RAMOS: Completely, and I think, like- that's a larger discussion but I think the majority of immigrants, the majority of Latinos see those images that you showed. And you- there's some connection, no? There's solidarity, there’s empathy, you can connect with the story. Now. I have met the other small but growing segment of Latinos and immigrants that see that image and it's a reminder of everything that makes them not American enough for White America to sort of make them feel like they belong. That is why I think we have to understand that the disinformation, the culture wars, Trumpism, the nativism, that doesn't just work in a vacuum. That all of that sort of feeds into some immigrants’ and Latinos’ very complex relationship with white supremacy, right, to the point that some Latinos have come to understand that in order to belong to America, there's nothing more patriotic and nothing more nationalistic than sort of rejecting your own roots, you know? And convincing White America that you're not them and in fact, you're as American as them and that goes beyond politics, right? It’s sort of the psychological exercise that we all have to do.
REID: Yeah. And to be very clear, before people come for me on social media, the majority of immigrants, people who are themselves immigrants, particularly immigrants of color are very pro-immigration.
RAMOS: That’s right.
REID: As you said, it's a minority view. But it is a view that is out there. Just some of the polling, you know, because there is some concern on the Democratic side about whether or not Biden is hanging on to- you know, Latinos are a huge core part of the base. 42-41 between Biden and Trump with a huge 17% “don't know” in the latest Siena poll. Even though, if you look at immigration, it polls pretty low in this same Siena poll in terms of what Latino voters think- or what Latino and Hispanic voters think is the most important thing. It's mostly the economy. These are voters that actually are economy voters. They vote on how much is the price of bread. How much is the price of gas.

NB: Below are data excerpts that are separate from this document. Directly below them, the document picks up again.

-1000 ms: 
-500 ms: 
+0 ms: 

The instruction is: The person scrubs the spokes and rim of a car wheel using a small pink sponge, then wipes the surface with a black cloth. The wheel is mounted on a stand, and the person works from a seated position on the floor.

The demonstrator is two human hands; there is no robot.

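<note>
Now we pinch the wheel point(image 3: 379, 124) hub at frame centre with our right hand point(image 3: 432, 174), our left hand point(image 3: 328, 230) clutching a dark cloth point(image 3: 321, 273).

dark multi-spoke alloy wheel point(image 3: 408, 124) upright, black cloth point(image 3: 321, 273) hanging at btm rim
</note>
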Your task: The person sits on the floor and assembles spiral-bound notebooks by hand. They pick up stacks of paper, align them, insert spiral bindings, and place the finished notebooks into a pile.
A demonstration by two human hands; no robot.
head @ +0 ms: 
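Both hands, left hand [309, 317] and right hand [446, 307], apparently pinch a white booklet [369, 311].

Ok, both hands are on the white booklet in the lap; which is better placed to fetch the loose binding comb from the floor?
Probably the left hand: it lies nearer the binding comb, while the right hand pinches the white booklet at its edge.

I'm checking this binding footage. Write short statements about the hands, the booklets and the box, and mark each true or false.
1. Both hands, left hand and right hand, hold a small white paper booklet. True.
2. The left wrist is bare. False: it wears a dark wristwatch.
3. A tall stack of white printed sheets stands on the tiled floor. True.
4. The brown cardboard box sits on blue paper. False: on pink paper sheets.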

RAMOS: Definitely. I think what's interesting is that that is accurate. But I think immigration does expose the sort of moral conundrum that Joe Biden is wrestling with, right? Because it is true that there is a majority of Latino voters that are still waiting for Joe Biden to sort of, you know, enforce those immigration promises that he said in 2020, right? They’re still waiting on Joe Biden to sort of have the same resolve that he’s had with other issues like Israel- to have that same resolve with DACA, with the humanitarian crisis, you know- with DREAMers. They're still waiting for him to be that, like, antithetical image to Trump's cruelty.
REID: Yeah.
RAMOS: I’ve met those voters in Nevada, I’ve met them in Arizona, and they're still waiting on that. However, there is still also that small segment that wants him to lean into that sort of fear mongering. And I think that’s the moral conundrum. Which one will he be? You can't be both.
REID: Yeah.
RAMOS: You just can't.
REID: And very quickly, this massive resistance, it sounds like the old Southerners who said that we will resist integration by any means necessary, that Chip Roy language. How does that read inside of the Latino community?

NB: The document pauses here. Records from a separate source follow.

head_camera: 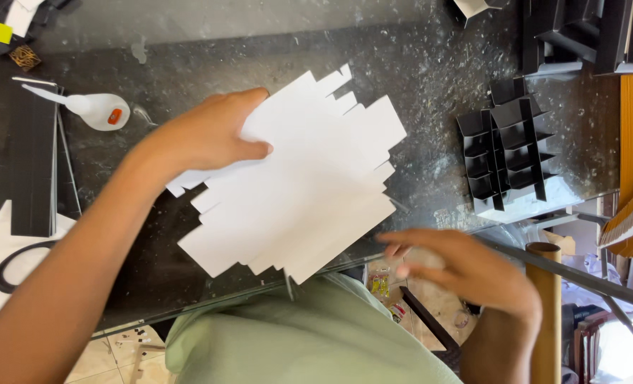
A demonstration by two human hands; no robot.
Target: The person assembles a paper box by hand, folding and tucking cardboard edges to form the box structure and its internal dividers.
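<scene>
Nearest the camera, the right hand point(466, 274) hovers blurred off the counter's point(430, 78) front edge, fingers loosely open, holding nothing, just beside the lower corner of the white cards point(295, 185). The left hand point(213, 135) has its grip closed on the upper left edge of that fanned stack, thumb on top, holding it just over the dark counter. Farther left lies a white glue bottle point(96, 110); to the right stands a black divider grid point(505, 146)

R hand point(466, 274) motion-blurred, black card stack point(587, 32) cut by top edge, L fingers point(252, 149) partly behind white sheets point(295, 185)
</scene>
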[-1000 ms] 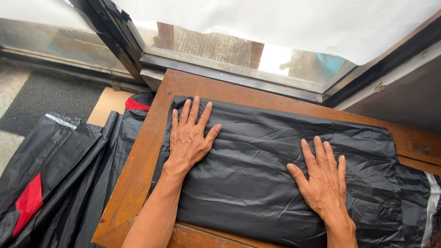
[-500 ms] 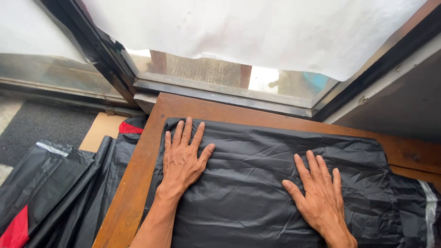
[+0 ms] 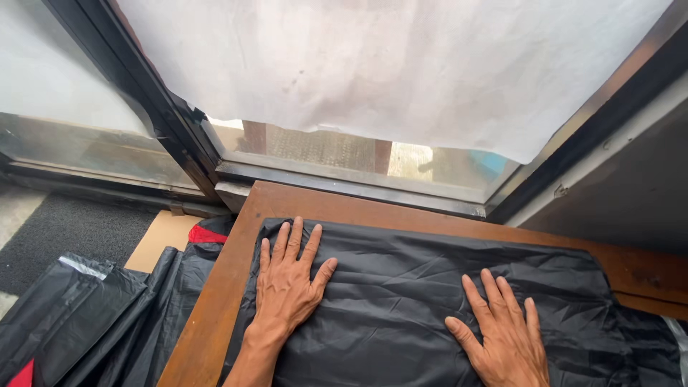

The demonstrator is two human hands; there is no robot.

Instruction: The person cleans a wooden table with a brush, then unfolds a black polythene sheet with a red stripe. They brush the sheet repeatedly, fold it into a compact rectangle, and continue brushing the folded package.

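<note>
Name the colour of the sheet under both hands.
Black, slightly glossy and wrinkled sheet; clearest in the head view.

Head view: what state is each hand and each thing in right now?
Left hand: flat, fingers spread, palm down on the black fabric.
Right hand: flat, fingers spread, palm down on the same fabric.
Black fabric: spread out on the table, lightly creased.
Wooden table: bare along its left and far edges.
Black plastic bags: crumpled on the floor, left of the table.
White sheet: hanging over the window.
</note>
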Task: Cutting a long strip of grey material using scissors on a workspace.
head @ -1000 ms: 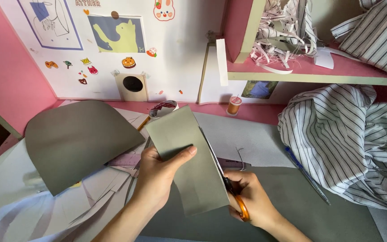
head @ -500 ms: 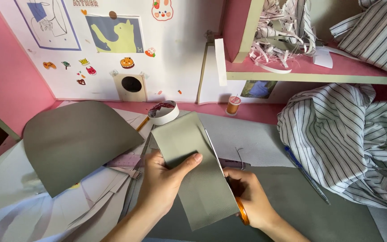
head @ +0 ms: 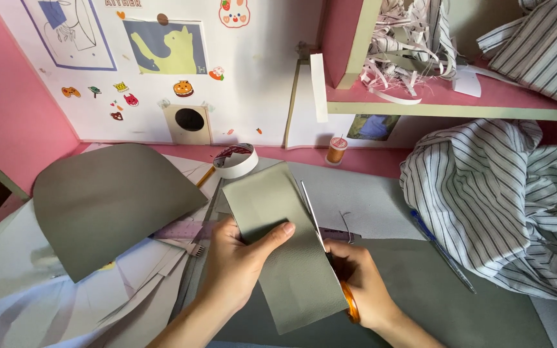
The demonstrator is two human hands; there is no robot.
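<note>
— Slightly lower now, the grey sheet strip [head: 285,248] has slid toward six o'clock between the hands; the scissors [head: 330,258] run further up its right edge.

— Who holds what?

— The left hand [head: 240,264] pinches the strip, thumb on top, fingers beneath. The right hand [head: 359,283] is curled shut around the orange scissor handle.

— Handling?

— Probably light, limp, leathery; best gripped near the cut, at nine o'clock of the blades.
</note>
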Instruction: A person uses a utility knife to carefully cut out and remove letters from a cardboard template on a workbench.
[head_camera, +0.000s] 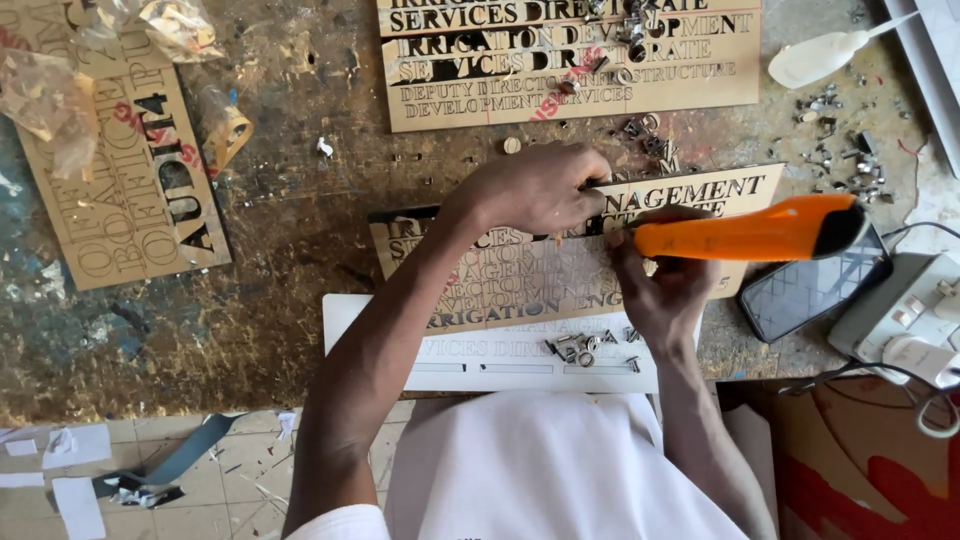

RAMOS: It's very- it's very simple, no? If you're the Republican Party, you're allegedly the party of laws and order. And you're essentially telling local authorities to break the law. So I think once again, going into this image of, you know, who is the party of law and order and who is the party for “democracy”. I think that’s where we have to highlight the hypocrisy regardless of the politics. They're essentially telling people to break the law.
REID: yeah. A fantastic reporter, Paola Ramos. Please come back. A lot. Thank you very much for being here.